GOAL OF THE EXERCISE:
From the data that follows, copy every line with the string "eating".

(EXTRACTED INFORMATION)

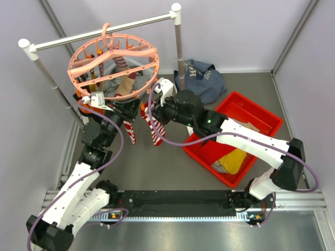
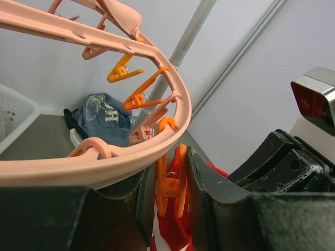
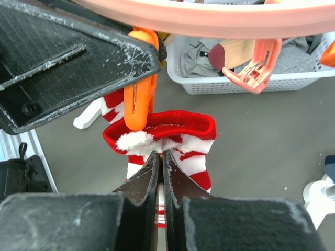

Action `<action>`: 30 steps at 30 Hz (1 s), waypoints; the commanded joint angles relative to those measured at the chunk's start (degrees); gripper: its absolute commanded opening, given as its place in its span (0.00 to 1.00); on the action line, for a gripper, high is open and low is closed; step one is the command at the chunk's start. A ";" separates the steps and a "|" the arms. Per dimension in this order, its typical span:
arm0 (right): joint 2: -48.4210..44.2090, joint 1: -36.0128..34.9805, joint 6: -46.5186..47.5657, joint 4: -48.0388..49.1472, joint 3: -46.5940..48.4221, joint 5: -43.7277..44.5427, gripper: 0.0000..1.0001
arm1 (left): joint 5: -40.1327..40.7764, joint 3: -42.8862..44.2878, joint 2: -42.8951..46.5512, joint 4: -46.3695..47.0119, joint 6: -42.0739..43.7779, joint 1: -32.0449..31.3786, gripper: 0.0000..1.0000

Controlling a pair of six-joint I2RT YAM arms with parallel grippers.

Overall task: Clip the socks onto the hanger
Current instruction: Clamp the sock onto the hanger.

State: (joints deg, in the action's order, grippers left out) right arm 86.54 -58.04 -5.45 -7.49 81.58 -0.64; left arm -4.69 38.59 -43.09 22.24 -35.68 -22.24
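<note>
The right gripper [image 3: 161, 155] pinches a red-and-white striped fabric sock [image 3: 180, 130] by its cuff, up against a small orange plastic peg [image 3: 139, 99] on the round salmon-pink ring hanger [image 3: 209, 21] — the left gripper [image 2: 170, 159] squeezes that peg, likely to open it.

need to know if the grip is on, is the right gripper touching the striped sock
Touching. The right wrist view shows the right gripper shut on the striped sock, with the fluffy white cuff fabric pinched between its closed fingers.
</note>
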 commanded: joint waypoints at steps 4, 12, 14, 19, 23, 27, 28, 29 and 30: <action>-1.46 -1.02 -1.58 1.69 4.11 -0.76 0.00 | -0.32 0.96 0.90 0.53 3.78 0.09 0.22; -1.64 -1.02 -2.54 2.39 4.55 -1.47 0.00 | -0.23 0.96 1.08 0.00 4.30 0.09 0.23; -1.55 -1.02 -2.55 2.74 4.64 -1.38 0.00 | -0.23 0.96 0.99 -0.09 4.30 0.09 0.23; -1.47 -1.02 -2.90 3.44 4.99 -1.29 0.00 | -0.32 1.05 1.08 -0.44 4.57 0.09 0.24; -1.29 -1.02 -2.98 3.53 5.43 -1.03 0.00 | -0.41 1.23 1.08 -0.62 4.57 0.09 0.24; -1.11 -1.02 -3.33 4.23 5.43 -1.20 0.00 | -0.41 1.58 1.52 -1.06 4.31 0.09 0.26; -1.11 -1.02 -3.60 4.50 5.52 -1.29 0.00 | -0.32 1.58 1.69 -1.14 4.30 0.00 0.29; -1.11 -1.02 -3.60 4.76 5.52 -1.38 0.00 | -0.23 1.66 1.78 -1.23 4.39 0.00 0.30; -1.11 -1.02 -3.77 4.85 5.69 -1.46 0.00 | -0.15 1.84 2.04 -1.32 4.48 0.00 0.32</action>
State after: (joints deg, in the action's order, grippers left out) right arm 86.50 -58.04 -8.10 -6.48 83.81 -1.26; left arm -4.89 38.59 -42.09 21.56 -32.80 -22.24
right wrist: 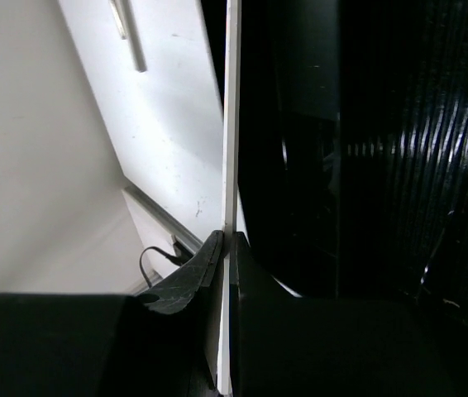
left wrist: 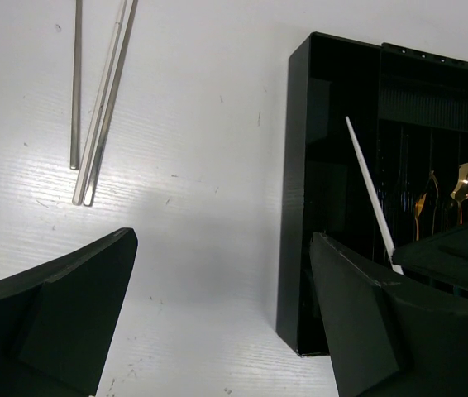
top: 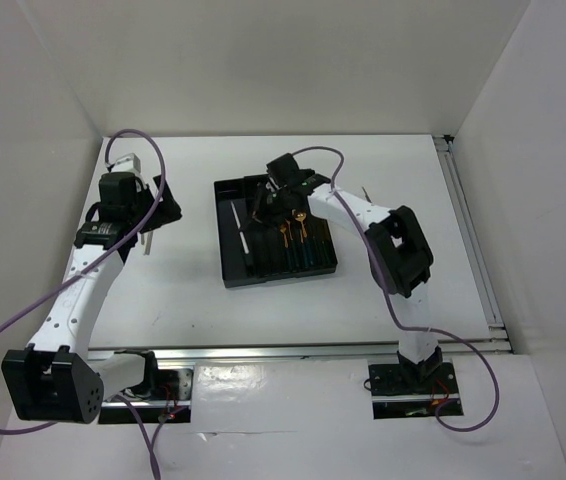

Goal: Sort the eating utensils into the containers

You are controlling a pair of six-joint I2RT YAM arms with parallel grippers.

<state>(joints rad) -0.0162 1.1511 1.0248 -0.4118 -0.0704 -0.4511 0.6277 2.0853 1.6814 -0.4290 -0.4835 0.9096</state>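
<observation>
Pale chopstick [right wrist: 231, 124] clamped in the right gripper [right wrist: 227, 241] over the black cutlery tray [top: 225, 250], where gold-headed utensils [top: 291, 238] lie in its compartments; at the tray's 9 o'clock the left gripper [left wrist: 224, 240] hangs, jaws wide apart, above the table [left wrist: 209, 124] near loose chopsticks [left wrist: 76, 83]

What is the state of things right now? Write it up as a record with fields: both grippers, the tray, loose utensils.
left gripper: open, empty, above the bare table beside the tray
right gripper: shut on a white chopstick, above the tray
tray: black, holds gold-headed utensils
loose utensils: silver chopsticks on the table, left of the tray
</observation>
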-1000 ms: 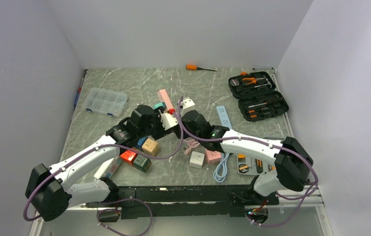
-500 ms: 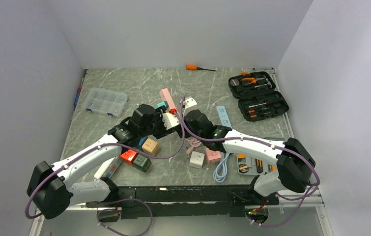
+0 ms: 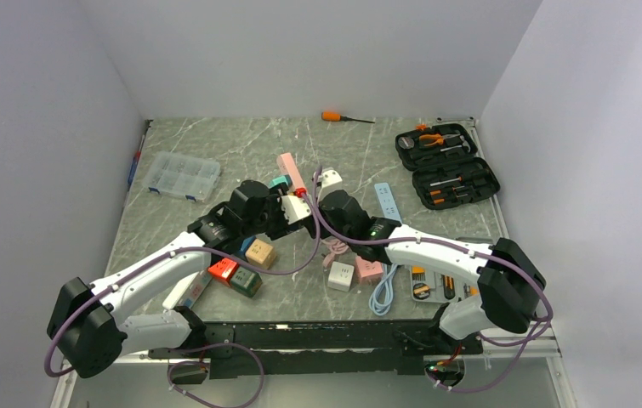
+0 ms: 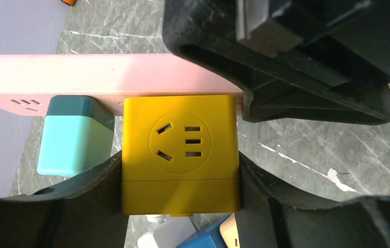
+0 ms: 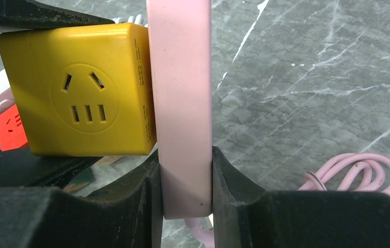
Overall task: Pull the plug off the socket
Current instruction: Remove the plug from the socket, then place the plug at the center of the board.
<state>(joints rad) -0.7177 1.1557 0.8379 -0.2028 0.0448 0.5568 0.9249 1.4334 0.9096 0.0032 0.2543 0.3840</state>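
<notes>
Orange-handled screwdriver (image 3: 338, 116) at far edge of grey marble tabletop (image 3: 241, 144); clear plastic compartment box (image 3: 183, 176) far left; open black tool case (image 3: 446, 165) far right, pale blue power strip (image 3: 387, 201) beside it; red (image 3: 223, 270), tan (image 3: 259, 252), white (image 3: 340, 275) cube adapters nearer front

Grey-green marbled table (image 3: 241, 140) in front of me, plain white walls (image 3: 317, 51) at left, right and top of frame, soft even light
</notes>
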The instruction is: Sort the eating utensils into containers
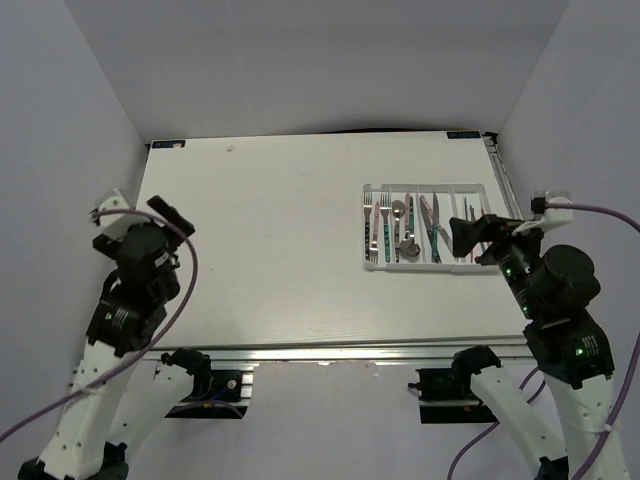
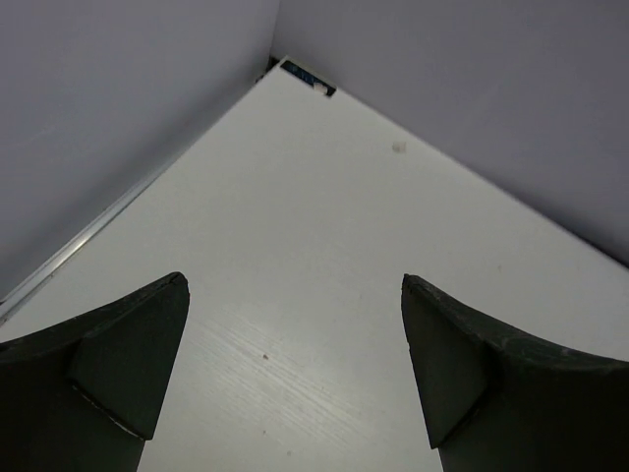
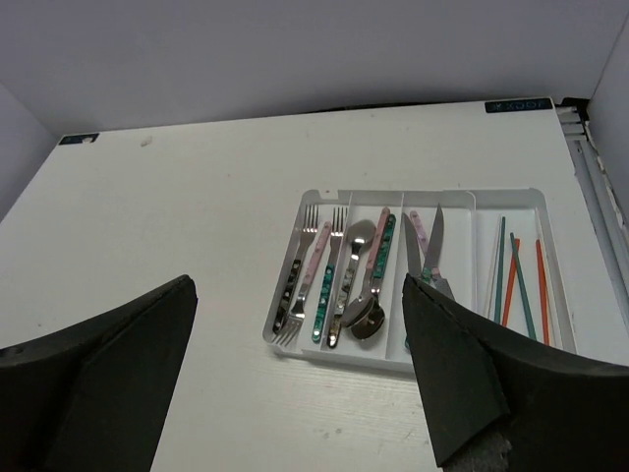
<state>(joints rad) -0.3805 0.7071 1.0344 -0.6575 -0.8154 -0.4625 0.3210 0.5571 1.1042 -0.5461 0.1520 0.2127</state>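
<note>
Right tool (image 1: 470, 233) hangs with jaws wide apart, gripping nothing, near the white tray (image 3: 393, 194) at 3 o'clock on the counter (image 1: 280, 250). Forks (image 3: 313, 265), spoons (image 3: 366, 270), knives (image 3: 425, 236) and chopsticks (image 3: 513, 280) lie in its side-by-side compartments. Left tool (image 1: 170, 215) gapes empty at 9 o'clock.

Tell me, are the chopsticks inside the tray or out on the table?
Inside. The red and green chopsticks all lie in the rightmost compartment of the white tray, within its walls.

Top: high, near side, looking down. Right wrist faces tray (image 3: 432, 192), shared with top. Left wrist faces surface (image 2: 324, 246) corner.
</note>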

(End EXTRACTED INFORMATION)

RESPONSE TO THE TASK:
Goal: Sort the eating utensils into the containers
The instruction is: Sort the eating utensils into containers

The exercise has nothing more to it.